Koester provides richly textured descriptions of the book’s setting and language, making extensive use of Greek and Latin inscriptions, classical texts, and ancient Jewish writings, including the Dead Sea Scrolls. While Revelation has often been viewed as world-negating, this commentary focuses on its deep engagement with social, religious, and economic issues. It also addresses the book’s volatile history of interpretation and its cultural impact over the centuries. The result is a groundbreaking study that provides powerful insights and sets new directions for the continued appreciation of this visionary religious text.
THE ANCHOR YALE BIBLE COMMENTARY SERIES is a project of international and interfaith scope in which Protestant, Catholic, and Jewish scholars from many countries contribute individual volumes. The project is not sponsored by any ecclesiastical organization and is not intended to reflect any particular theological doctrine.
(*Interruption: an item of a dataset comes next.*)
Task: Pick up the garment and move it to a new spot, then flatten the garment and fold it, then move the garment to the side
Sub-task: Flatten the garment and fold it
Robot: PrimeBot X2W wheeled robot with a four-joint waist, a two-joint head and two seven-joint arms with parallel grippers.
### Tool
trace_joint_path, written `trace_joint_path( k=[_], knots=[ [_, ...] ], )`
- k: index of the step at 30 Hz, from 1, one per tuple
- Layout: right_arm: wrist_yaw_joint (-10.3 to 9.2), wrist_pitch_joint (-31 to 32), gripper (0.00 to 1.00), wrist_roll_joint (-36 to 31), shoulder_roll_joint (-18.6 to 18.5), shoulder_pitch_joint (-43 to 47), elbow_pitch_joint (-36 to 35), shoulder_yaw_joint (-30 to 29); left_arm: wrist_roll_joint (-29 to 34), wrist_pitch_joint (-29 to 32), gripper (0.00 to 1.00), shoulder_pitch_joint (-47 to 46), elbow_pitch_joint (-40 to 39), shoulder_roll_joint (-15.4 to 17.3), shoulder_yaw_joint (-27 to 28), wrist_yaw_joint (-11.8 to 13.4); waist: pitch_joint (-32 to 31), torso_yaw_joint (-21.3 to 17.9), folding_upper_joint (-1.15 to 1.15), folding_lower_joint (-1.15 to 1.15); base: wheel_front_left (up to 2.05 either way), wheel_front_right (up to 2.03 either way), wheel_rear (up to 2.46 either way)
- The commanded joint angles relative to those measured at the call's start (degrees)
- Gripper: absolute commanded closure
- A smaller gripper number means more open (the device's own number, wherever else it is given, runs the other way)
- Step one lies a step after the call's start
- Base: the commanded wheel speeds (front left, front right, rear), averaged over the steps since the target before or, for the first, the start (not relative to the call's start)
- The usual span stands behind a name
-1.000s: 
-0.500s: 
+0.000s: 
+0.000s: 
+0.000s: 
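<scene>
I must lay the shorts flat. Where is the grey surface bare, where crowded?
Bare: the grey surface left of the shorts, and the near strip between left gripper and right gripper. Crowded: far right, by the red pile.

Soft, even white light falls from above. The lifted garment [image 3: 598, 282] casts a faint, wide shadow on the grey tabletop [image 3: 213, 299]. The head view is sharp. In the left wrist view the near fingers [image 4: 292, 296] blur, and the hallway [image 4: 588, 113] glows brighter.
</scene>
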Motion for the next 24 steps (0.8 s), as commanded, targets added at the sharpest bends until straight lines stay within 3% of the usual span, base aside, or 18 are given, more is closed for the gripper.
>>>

The Anchor Yale Bible is committed to producing commentaries in the tradition established half a century ago by the founders of the series, William Foxwell Albright and David Noel Freedman. It aims to present the best contemporary scholarship in a way that is accessible not only to scholars but also to the educated nonspecialist. Its approach is grounded in exact translation of the ancient languages and an appreciation of the historical and cultural context in which the biblical books were written supplemented by insights from modern methods, such as sociological and literary criticism.
Craig R. Koester is the Asher O. and Carrie Nasby Professor of New Testament at Luther Seminary in St. Paul, Minnesota.